劇場公開日 1983年6月4日

「う~ん、俳優がベテランじゃない・・・」日本海大海戦 海ゆかば kossyさんの映画レビュー(感想・評価)

3.0う~ん、俳優がベテランじゃない・・・

2021年2月17日
PCから投稿
鑑賞方法:CS/BS/ケーブル

 呉から出航する三笠の情報を聞きつけて東京からわざわざ会いに来たせつ。これが最後とばかり、愛を交わす2人であったが、呉から佐世保へと寄港すると、また逢いにきていた。しかも金を作るためには身体を売らねばならない娼婦。

 ただ、もっと好戦的な内容かと思っていたが、せつの言葉からは反軍国主義が伝わってくるのだ。三原の演技に比べて、沖田の演技はまずすぎるのだが・・・

 冗長すぎる個々のエピソードはあるものの、金貸しに精を出す佐藤浩市とか、石炭をくべるガッツ石松なんてのは、性格もかなり面白。

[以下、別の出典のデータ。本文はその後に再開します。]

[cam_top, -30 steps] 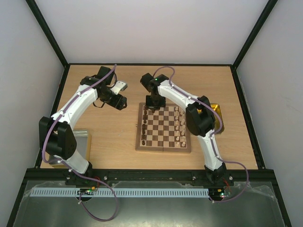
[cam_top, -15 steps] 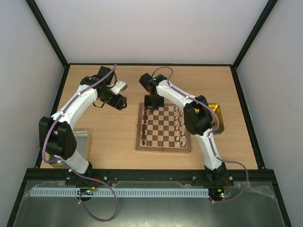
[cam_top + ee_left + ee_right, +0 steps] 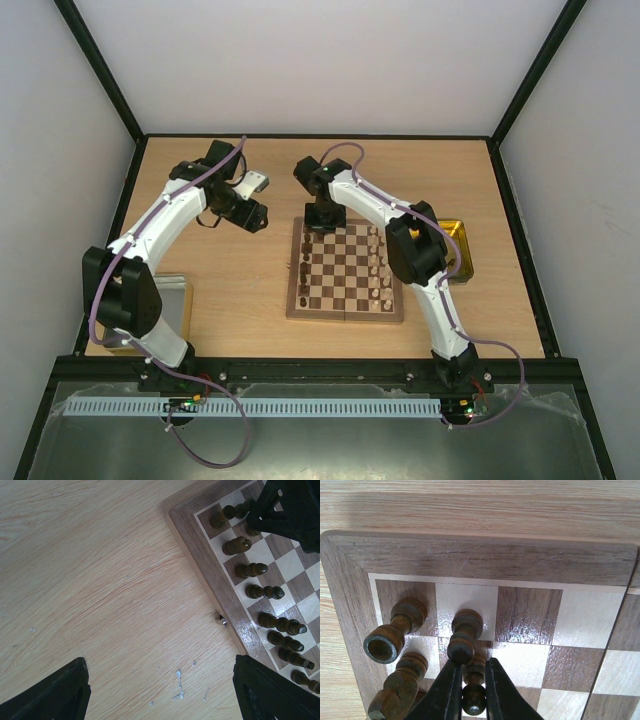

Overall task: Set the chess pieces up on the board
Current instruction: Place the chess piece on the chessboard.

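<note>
**A:** Where's the right claw point(image 3: 471, 666)?

**B:** Low over the far left corner of the board point(image 3: 485, 557). Its fingers are drawn together on a dark piece point(image 3: 474, 699) (a small one with a round head), pinching it from both sides.

**A:** What's next to it?

**B:** A dark rook point(image 3: 395, 630) stands on the corner square. Another dark man point(image 3: 464, 635) is on the cream square beside it. Both are just ahead of the fingers.

**A:** And the left claw point(image 3: 161, 680)?

**B:** Its fingers are spread wide apart with nothing between them. It hangs over bare bench point(image 3: 100, 580), just off the board's left edge.

**A:** And the other chess pieces?

**B:** The dark row point(image 3: 303, 268) runs along the board's left side and the pale row point(image 3: 378, 265) along its right. The board lies mid-bench. A yellow tray point(image 3: 464, 250) sits near its right side, partly hidden behind the right arm.
</note>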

 バルチック艦隊との決戦が始まる直前における細かな描写。特に艦内を掃除したり、水兵達が身を清めたりするところは興味深いところだ。さらに創作ではあろうけども、決戦前夜に軍楽隊が望んで演奏会を催すシーンが美しい。死んでしまうかもしれない身を案じ、個々の水兵が故郷の映像とともにドボルザークの「新世界第二章家路」に聞き惚れるところだ。時代を考えるとありえないのだが。

 日露戦争という勝ち戦であっても犠牲者はつきもの。血肉が飛び交うスペクタクル映像からは悲壮感漂っている。もしかして三笠は沈没したのでは?とも思ってしまう。どんな戦争でも不幸になる人間はいっぱいいるということだ。これを勝ち戦として歓喜とともに描いていたら最悪の作品となったであろう。